When you reach the line below that has "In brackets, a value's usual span", start returning lines exactly, and stop after the line that has "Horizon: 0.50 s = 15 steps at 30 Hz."; skip the pictures.

Records contained in a dataset:
──────────
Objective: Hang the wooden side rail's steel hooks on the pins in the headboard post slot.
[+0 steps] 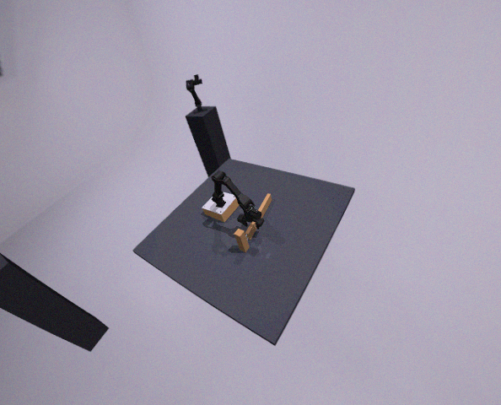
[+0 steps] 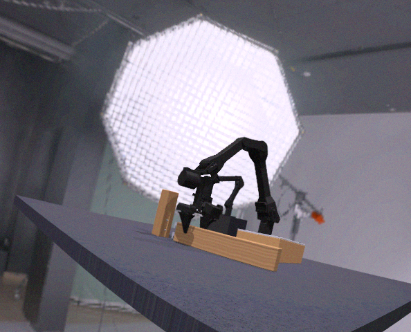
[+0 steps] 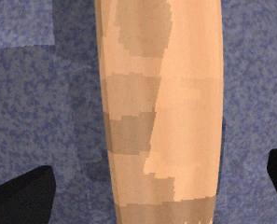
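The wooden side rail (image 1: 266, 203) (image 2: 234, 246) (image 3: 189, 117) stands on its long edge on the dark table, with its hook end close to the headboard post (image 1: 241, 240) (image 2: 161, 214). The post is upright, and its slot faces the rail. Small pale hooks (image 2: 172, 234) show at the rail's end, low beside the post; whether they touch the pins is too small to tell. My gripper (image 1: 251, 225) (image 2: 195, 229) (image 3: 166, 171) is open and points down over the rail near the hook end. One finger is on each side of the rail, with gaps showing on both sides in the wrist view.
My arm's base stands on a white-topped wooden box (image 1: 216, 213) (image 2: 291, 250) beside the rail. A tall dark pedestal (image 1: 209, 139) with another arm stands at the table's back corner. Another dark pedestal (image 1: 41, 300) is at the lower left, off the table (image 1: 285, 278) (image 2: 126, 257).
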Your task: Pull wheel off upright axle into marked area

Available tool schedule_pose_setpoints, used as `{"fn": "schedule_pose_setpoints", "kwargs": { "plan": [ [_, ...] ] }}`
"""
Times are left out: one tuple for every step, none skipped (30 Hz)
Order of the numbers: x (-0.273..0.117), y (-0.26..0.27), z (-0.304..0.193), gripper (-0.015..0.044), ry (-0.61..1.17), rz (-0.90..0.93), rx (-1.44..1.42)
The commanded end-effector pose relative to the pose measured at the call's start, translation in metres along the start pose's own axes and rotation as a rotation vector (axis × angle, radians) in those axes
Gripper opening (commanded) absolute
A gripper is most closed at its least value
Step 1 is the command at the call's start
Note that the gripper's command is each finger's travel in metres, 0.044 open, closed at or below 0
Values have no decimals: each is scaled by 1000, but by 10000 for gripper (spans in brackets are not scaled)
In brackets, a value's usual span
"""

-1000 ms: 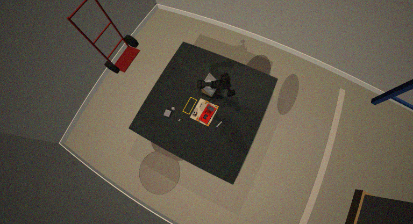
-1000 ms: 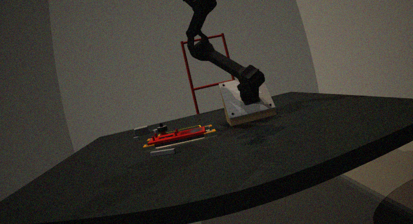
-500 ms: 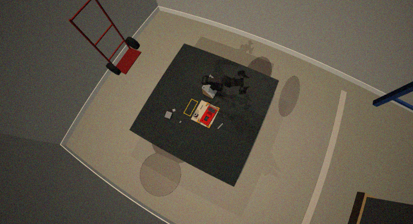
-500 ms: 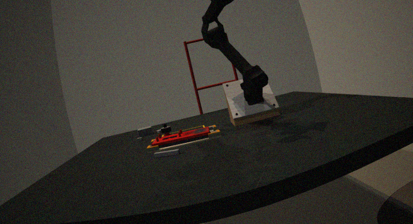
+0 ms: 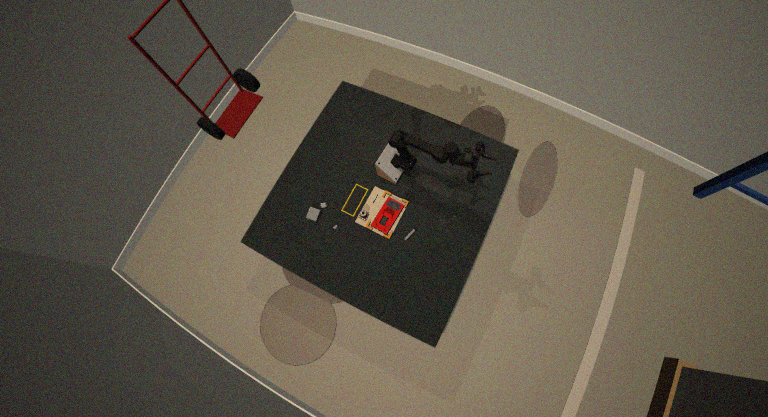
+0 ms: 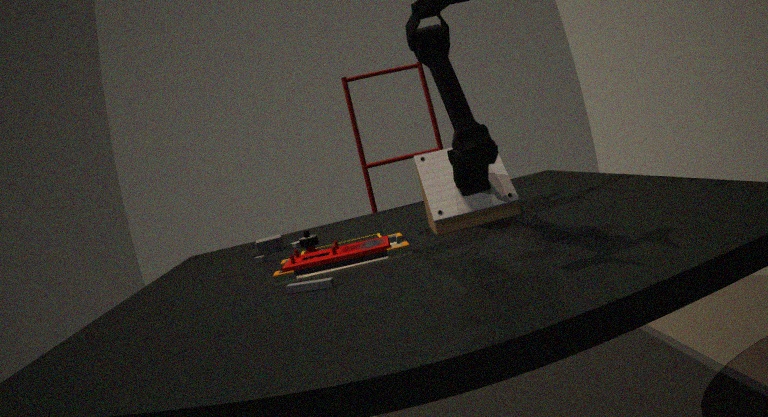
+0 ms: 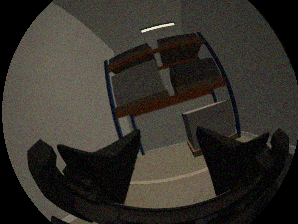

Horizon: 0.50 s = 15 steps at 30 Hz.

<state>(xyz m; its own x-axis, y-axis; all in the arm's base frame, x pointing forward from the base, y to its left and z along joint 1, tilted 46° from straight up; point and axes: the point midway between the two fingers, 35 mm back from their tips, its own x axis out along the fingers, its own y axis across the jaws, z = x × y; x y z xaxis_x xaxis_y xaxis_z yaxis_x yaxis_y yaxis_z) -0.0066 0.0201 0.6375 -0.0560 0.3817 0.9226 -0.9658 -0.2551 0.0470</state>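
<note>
The wheel point(image 5: 363, 214) point(image 6: 307, 241) is a small dark round piece at one end of the cream board point(image 5: 371, 206). A dark stub, seemingly the upright axle, shows at its top in the exterior view. The marked area is a yellow outline point(image 5: 349, 197) on the dark table, just beside the board and bare inside. My gripper point(image 5: 493, 166) point(image 7: 169, 132) is open, with nothing between its fingers. It is raised and stretched out on the far side of the arm's base from the board, away from the wheel. It is out of view in the exterior view.
A red panel point(image 5: 378, 225) point(image 6: 370, 246) lies on the board. A grey bar point(image 5: 409, 234) point(image 6: 309, 284) and a grey square block point(image 5: 313, 213) lie on either side. The arm stands on a white-topped wedge point(image 5: 384, 165) point(image 6: 436, 191). A red hand truck point(image 5: 238, 113) stands off the table.
</note>
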Motion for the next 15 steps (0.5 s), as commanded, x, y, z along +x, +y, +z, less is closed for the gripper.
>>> {"fn": "schedule_pose_setpoints", "kwargs": {
  "plan": [
    [10,-12,-38,300,107,-44,-83],
    [13,-18,-51,300,140,-70,-104],
    [15,-25,-63,300,174,-95,-127],
    [17,-31,-74,300,207,-109,-152],
    [19,-36,-84,300,239,-120,-178],
    [20,-42,-94,300,272,-131,-203],
    [21,-48,-104,300,305,-143,-227],
    [22,-55,-114,300,338,-155,-250],
    [22,-62,-124,300,371,-168,-273],
    [22,-69,-133,300,404,-180,-295],
    [21,-78,-143,300,440,-196,-320],
    [20,-87,-153,300,478,-212,-344],
    [19,-97,-163,300,515,-229,-367],
    [16,-107,-172,300,553,-246,-389],
    [14,-118,-181,300,591,-264,-411]
  ]
}}
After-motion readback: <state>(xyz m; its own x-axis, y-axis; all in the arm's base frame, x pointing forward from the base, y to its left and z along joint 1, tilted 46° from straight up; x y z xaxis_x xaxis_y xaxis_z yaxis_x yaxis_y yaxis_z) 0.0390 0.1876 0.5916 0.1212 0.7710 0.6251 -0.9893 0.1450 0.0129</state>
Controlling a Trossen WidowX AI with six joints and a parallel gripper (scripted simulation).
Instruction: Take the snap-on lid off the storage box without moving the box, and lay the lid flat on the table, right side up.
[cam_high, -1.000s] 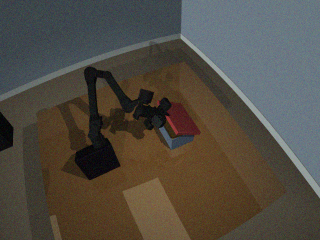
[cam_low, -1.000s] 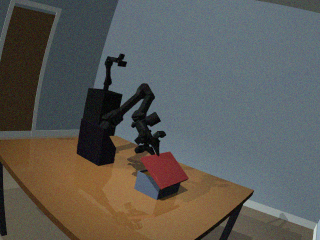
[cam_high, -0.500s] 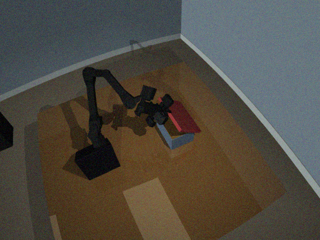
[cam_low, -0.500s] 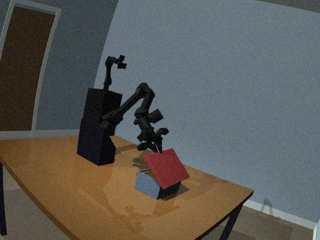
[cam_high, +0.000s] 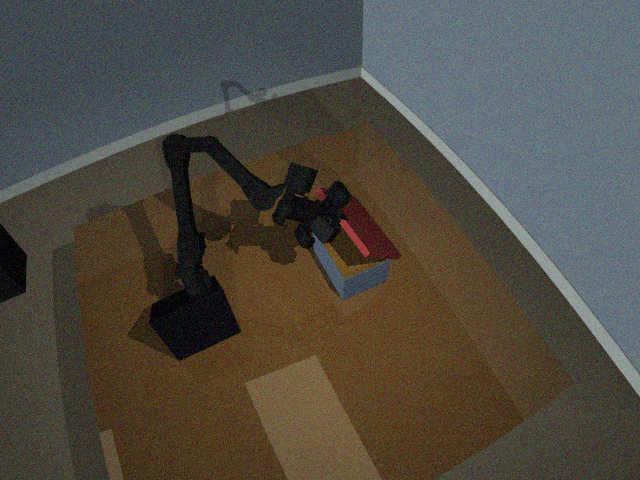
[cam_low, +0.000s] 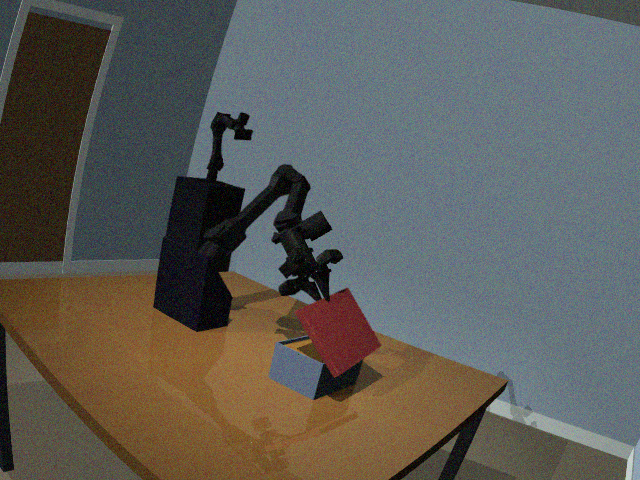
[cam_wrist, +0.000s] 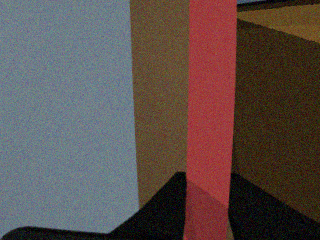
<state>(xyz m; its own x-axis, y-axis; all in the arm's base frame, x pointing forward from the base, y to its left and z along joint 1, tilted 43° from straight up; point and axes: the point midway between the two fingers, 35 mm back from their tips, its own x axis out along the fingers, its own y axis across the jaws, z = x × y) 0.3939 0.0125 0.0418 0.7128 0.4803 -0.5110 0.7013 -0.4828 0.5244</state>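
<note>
The red lid (cam_high: 368, 227) (cam_low: 338, 330) (cam_wrist: 211, 100) is off the near rim of the box and tilted steeply, its edge on the arm's side raised and its opposite edge low over the box's far side. Whether that low edge touches the box is hidden. My gripper (cam_low: 324, 299) (cam_wrist: 205, 181) is shut on the lid's raised edge, a finger on each side of the red strip. The blue-grey storage box (cam_high: 364, 281) (cam_low: 295, 369) stands upright on the table (cam_high: 413, 361) (cam_low: 129, 361), its inside partly exposed and shaded under the lid.
The arm's black base (cam_high: 196, 325) (cam_low: 191, 294) stands on the table, left of the box in the top view. Behind it in the exterior view is a black pedestal (cam_low: 209, 206) with another arm (cam_low: 217, 147). A wall (cam_high: 516, 155) rises past the table's edge.
</note>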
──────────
◆ Result of this task
In brackets, a value's usual span
"""

-1000 ms: 
-1000 ms: 
-500 ms: 
-500 ms: 
+0 ms: 
+0 ms: 
+0 ms: 

Horizon: 0.50 s = 15 steps at 30 Hz.

The requested output has been fully supplied.